Fallen angels and Milton's 'Paradise Lost'

Fallen angels and Milton's 'Paradise Lost'
Portrait of Milton around 1670

In Western literature and art, fallen angels became a popular theme primarily after Milton’s Paradise Lost (1667). Milton depicts a memorable Satan, Prince of the Air, who commits incest with his daughter, Sin, and they have a child, Death, who then rapes his Mother! (Pictures here)

Better to reign in Hell, than serve in Heaven.

It was racy stuff for the 17th century and it was an instant best-seller. No one yet has topped William Blake’s observation that Milton himself was "of the Devil’s party without knowing it." But Herman Melville was perhaps more accurate when he called out Milton as an atheist who "teaches under a masque, and makes the Devil himself a Teacher & Messiah."

The spectacular image below is among Gustave Doré's best illustrations for an edition of Paradise Lost around 1866.

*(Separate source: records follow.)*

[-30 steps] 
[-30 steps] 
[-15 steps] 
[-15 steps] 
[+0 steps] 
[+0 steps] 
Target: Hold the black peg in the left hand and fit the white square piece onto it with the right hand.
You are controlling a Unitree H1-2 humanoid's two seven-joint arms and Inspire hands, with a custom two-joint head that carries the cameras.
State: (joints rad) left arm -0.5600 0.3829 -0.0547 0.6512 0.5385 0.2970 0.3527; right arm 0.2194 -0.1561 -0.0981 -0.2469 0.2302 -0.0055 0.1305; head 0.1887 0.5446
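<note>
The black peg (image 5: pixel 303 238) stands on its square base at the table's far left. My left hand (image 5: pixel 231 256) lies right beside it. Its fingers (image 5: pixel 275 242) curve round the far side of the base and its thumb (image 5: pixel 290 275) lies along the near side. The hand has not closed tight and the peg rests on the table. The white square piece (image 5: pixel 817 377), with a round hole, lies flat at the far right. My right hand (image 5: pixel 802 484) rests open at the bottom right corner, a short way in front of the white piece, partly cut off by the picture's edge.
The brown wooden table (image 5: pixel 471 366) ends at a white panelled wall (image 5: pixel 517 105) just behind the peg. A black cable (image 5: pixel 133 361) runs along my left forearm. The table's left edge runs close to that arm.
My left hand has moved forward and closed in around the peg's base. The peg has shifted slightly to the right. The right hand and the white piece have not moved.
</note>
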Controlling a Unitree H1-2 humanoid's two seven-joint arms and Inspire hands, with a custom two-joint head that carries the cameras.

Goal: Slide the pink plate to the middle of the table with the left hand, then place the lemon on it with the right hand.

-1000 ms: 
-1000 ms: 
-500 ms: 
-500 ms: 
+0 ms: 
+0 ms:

The earliest tale of fallen angels is in the apocryphal Three Books of Enoch, which may date to the 2nd century BC. It tells of the Grigori (or “Watchers”), angels who lust after the women on earth. Some of the Watchers even took wives and had children – the giants known as the Nephilim (referred to in Genesis 6). An angry God threw them all out of Heaven, transforming them into demons, and then sent the Great Flood to wash them all away (after warning Noah of course). The Three Books of Enoch were rediscovered by the West in the 18th century in Ethiopia, but other fragments in Greek and Aramaic exist.


Fallen angels came into their own in Romantic times in Goethe’s Faust, Blake, Byron, Poe, Fuseli, Gustave Doré and many other 19th century writers and painters. Nowadays they are a staple of pop culture, from Tolkien to Charmed to Japanese manga and anime, such as Neon Genesis Evangelion and Angel Sanctuary.